— INSTRUCTIONS TO FOLLOW —
Would you please copy every line of the material that follows, exactly as it reads?

━━ INFORMATION SUPPLIED

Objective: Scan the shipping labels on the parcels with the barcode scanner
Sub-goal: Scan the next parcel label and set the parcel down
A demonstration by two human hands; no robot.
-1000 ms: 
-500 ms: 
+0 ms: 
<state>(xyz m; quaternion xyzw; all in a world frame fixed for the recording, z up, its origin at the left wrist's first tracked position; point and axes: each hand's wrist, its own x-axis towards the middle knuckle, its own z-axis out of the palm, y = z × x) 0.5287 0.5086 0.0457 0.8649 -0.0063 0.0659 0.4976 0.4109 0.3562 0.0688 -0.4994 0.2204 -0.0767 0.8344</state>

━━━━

— WRITTEN SOLUTION —
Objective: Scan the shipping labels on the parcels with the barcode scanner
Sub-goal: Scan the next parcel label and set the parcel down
A demonstration by two human hands; no robot.
-1000 ms: 
-500 ms: 
+0 ms: 
<state>(xyz m; quaternion xyzw; all in a world frame fixed for the recording, z up, its origin at the left wrist's first tracked position; point and axes: each hand's wrist, its own x-axis towards the middle knuckle, its own z-axis out of the palm, y = z × x) 0.5287 0.5086 0.0457 0.8649 -0.0063 0.0659 0.4976 0.4109 0.3562 0.0688 -0.4994 0.2204 -0.0767 0.8344</state>

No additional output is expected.